Anche il giorno dopo l’eccezionale incendio dell’agosto 2012 lo stato d’animo della comunità e della sua politica non era tanto diverso. “Mai più”, “Mai più”. O se volete “Mo basta”, che poi racchiude la stessa speranza. Le fiamme avevano divorato gran parte della pineta piantata alle pendici di Pisticci, dalla Basentana alle Varre e fino quasi alla valle del Cavone. Un disastro che compromise anche la funzione mitigatrice dei fenomeni erosivi garantita dal bosco. Sembrava quasi che la piantumazione di nuovi alberi dovesse iniziare quando le fiamme ancora ardevano. Venne fuori un progetto comunale da 40 milioni di euro, pure pubblicizzato in un convegno. Poi le ceneri si raffreddarono come l’indice di priorità dell’emergenza-urgenza e ad oggi la questione è del tutto irrisolta. Il progetto resta lì, non finanziato, non attuato, nonostante, dicano, sia modulare, ovvero si potrebbe fare un po’ per volta. C’è di più: abbiamo dovuto segnalare fino alla noia con la nostra testata online il pericolo rappresentato da alcuni alberi secchi, che si affacciavano sul ciglio della strada, con il rischio di rovinare sulle auto. La rimozione è avvenuta tardi e male, se è vero che solo pochi giorni fa uno di questi alberi si è abbattuto sulla provinciale. Nessun incidente, per fortuna. Poteva andare peggio e può ancora andare peggio con gli alberi tuttora pendenti a ridosso dei guardrail. Non hanno fatto nemmeno la messa in sicurezza dei tronchi arsi, figuriamoci a quale livello di utopia corrisponda il pensiero di veder ripiantato un bosco. Ciò che è bruciato, è bruciato e chi s’è visto, s’è visto. Tutto dimenticato. Tutto archiviato.
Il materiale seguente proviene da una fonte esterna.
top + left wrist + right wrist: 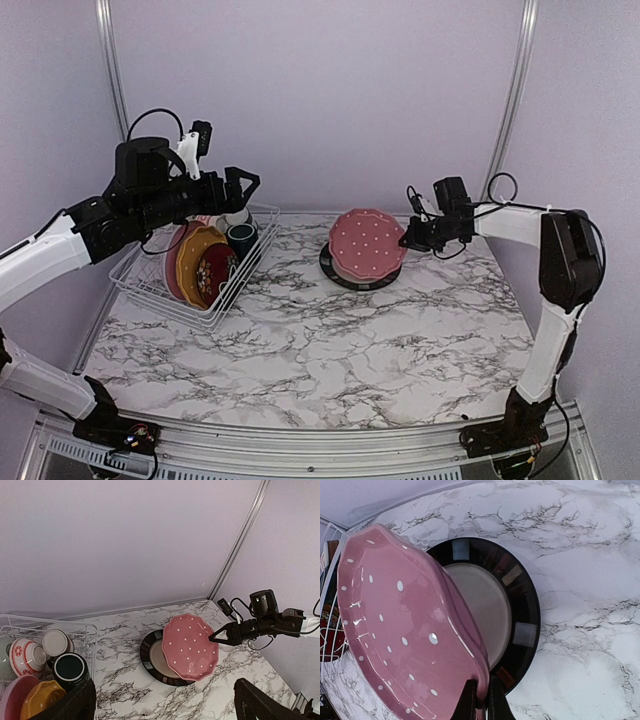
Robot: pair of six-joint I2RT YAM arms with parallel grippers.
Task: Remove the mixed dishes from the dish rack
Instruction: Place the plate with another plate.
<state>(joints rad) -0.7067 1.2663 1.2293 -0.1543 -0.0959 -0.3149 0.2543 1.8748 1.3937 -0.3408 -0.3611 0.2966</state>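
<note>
My right gripper (482, 700) is shut on the rim of the pink plate with white dots (405, 620). It holds the plate tilted over a black plate (345, 275) that lies flat on the marble table. The dish rack (150, 285) stands at the left and holds an orange-yellow plate (195, 262), a dark red floral plate (215, 275), a dark teal mug (241, 238) and pale cups (56, 642). My left gripper (243, 185) hovers open above the rack's far end with nothing between its fingers (75, 702).
A red-patterned white bowl (27, 655) and another pink plate (15, 700) also sit in the rack. Purple walls close the back and sides. The marble table (330, 360) stretches toward the near edge.
</note>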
Da alcuni giorni quello stato d’animo particolare, quel senso di rabbia che invoca soluzioni immediate e definitive, che trasuda la speranza di un vero cambiamento, è tornato ad aleggiare sulla comunità pisticcese, colpita da crolli minacciosi, che rischiano di avere conseguenze più ampie di quanto la fase acuta del fenomeno stia indicando. Non sappiamo se questa volta, davvero, non sarà come le altre. Certo i precedenti non sono incoraggianti. Sono recenti ed i non risultati sono sotto gli occhi di tutti. Chiedere altro tempo è un lusso che non ci possiamo permettere, lo impone l’oggettività delle urgenze. Piuttosto qualcuno, a proposito di tempo, ci dica perché, puntualmente, ai bei proclami nel caldo delle emergenze non riesce a far seguire azioni concrete. Non appaia come un poco elegante invito, ma in tutta onestà, fossi un amministratore di questo Comune, oggi sarei così frustrato da valutare seriamente l’ipotesi di passare la mano. Ma sono un cittadino ed ho il dovere di guardare a quello che fanno i cittadini. Ed a dire il vero fanno poco. Non partecipano, si disinteressano dei problemi più seri della comunità, sono individualisti, non sanno esercitare pressione sulle istituzioni, non controllano, spesso non denunciano e al massimo ti danno una pacca sulla spalla invitandoti ad andare avanti (proprio tu, caro cittadino che stai leggendo adesso, non il lettore che verrà dopo di te). Il problema di Marco Scerra non è un problema degli abitanti di Marco Scerra (e sarebbe già un successo che restino compatti e determinati). E’ assurdo che sia percepito così. Oggi dovremmo essere tutti abitanti di Marco Scerra, ma non lo siamo affatto. E così facendo abbiamo già perso, come abbiamo perso nel post alluvione di Marconia. Siamo gli stessi perdenti. Ci scivola tutto addosso e non facciamo niente. Perdiamo il territorio in cui viviamo, il valore economico delle case in cui investiamo, le prospettive di futuro per noi e per le prossime generazioni. Sono beni di valore così inestimabile che non possiamo ritenere logico continuare a delegarne i destini a chi ci amministra, che in parte è bloccato dalle difficoltà pur comprensibili di questi tempi così duri, in parte divide competenze e funzioni con organi sovraordinati sordi e assenti, in parte non brilla per spirito d’iniziativa e per efficacia dell’azione.
Il timore che tutto passi, di nuovo, anche questa volta, e che tutto resti immutato, ha purtroppo questo genere di fondamenti. Un amico transitato nella zona dei crolli mi confidava una strana sensazione: “Già sembra che questa storia si sia verificata 40 anni fa”. E non erano passate manco 40 ore.